Whenever a line in the material below includes "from", copy that line.

- - -

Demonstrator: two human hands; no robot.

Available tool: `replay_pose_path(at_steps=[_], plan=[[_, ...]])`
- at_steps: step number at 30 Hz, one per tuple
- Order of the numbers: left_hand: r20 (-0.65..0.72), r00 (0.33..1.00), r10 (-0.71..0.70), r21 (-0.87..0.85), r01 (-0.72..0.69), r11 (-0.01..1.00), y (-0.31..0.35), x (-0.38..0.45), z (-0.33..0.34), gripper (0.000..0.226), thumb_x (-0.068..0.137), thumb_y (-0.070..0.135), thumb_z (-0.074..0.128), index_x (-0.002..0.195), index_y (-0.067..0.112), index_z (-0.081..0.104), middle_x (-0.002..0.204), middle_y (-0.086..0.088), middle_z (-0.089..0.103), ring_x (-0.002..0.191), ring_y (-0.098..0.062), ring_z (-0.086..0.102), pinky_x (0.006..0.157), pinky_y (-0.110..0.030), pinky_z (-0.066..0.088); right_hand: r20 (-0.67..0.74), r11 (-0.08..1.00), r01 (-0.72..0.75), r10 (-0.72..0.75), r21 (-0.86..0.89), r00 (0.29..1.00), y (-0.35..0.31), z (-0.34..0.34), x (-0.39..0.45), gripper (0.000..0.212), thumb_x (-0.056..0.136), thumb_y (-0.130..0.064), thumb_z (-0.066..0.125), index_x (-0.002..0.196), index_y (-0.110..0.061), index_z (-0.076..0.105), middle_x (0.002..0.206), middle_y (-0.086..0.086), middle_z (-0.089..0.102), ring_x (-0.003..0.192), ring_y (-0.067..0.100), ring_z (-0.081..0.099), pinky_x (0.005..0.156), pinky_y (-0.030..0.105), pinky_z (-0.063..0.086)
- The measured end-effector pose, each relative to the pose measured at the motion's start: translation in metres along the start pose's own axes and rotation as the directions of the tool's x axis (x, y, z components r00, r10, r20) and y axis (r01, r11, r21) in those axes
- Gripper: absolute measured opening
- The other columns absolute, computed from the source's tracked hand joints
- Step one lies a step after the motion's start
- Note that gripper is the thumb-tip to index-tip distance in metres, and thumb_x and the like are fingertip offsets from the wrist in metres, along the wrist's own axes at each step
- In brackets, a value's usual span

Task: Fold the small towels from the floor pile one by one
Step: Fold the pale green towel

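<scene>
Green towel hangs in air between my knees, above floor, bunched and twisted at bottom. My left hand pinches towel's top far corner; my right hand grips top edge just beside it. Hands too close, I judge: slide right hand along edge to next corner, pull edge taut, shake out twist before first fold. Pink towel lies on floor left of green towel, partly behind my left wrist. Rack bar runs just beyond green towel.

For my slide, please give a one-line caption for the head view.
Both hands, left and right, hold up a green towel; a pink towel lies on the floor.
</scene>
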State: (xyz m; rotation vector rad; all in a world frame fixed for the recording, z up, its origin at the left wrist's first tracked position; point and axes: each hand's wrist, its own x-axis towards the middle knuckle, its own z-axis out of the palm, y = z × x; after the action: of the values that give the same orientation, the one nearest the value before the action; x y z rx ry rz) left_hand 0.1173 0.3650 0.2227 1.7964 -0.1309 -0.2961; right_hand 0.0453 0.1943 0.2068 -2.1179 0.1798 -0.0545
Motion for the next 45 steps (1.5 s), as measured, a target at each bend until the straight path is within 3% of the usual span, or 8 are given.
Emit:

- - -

Answer for the task:
- The other columns absolute, computed from the source's tracked hand joints
- Note that gripper is the thumb-tip to index-tip distance in metres, and thumb_x and the like are fingertip offsets from the wrist in metres, along the wrist's own axes at each step
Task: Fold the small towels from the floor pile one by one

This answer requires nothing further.